» **TASK INSTRUCTIONS**
Any picture in the material should be left out, while all other lines are copied exactly.

» **DATA EXTRACT**
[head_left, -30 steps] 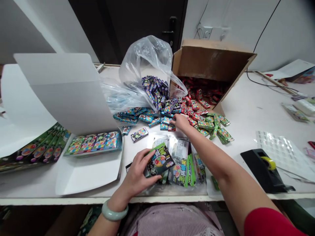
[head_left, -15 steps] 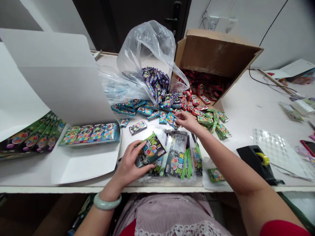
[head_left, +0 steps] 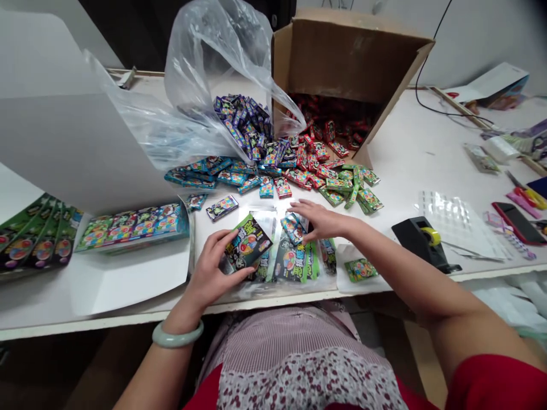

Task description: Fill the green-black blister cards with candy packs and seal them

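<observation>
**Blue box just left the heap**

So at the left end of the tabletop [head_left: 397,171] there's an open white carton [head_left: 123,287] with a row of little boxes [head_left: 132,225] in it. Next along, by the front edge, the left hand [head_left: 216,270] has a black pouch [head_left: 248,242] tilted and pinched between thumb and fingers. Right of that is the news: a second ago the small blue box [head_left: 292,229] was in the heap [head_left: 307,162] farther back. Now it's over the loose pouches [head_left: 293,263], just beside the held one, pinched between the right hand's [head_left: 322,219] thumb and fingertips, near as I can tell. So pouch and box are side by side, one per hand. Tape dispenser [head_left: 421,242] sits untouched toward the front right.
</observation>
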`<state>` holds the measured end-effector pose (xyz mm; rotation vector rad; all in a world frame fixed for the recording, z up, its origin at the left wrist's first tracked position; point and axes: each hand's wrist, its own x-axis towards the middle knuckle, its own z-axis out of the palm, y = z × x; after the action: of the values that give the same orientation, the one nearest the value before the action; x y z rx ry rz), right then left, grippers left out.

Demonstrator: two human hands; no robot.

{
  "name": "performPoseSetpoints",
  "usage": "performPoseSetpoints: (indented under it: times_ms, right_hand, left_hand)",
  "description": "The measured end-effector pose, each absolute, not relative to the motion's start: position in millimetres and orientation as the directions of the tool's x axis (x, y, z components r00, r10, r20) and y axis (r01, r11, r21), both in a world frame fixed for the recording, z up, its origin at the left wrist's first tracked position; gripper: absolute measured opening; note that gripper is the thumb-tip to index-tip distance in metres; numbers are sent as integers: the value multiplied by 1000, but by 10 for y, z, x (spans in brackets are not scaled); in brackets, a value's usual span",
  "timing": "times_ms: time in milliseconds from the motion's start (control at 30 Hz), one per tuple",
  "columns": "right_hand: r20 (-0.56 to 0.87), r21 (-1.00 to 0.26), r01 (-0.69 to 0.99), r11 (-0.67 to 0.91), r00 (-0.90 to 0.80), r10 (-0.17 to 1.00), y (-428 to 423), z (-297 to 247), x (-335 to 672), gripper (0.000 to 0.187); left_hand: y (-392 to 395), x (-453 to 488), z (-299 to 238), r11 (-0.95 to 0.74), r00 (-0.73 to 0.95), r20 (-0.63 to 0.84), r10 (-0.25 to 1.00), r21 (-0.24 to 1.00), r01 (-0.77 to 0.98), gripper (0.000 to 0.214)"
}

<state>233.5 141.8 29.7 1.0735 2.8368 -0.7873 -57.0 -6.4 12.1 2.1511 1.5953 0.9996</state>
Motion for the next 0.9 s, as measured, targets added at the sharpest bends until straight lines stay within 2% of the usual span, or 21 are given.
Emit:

» **ANSWER FOR THE TASK**
[head_left, -30 steps] 
[head_left, -15 steps] 
[head_left, +0 steps] 

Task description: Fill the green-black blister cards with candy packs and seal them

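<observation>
**Blue box just left the heap**

So at the left end of the tabletop [head_left: 397,171] there's an open white carton [head_left: 123,287] with a row of little boxes [head_left: 132,225] in it. Next along, by the front edge, the left hand [head_left: 216,270] has a black pouch [head_left: 248,242] tilted and pinched between thumb and fingers. Right of that is the news: a second ago the small blue box [head_left: 292,229] was in the heap [head_left: 307,162] farther back. Now it's over the loose pouches [head_left: 293,263], just beside the held one, pinched between the right hand's [head_left: 322,219] thumb and fingertips, near as I can tell. So pouch and box are side by side, one per hand. Tape dispenser [head_left: 421,242] sits untouched toward the front right.
</observation>
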`<state>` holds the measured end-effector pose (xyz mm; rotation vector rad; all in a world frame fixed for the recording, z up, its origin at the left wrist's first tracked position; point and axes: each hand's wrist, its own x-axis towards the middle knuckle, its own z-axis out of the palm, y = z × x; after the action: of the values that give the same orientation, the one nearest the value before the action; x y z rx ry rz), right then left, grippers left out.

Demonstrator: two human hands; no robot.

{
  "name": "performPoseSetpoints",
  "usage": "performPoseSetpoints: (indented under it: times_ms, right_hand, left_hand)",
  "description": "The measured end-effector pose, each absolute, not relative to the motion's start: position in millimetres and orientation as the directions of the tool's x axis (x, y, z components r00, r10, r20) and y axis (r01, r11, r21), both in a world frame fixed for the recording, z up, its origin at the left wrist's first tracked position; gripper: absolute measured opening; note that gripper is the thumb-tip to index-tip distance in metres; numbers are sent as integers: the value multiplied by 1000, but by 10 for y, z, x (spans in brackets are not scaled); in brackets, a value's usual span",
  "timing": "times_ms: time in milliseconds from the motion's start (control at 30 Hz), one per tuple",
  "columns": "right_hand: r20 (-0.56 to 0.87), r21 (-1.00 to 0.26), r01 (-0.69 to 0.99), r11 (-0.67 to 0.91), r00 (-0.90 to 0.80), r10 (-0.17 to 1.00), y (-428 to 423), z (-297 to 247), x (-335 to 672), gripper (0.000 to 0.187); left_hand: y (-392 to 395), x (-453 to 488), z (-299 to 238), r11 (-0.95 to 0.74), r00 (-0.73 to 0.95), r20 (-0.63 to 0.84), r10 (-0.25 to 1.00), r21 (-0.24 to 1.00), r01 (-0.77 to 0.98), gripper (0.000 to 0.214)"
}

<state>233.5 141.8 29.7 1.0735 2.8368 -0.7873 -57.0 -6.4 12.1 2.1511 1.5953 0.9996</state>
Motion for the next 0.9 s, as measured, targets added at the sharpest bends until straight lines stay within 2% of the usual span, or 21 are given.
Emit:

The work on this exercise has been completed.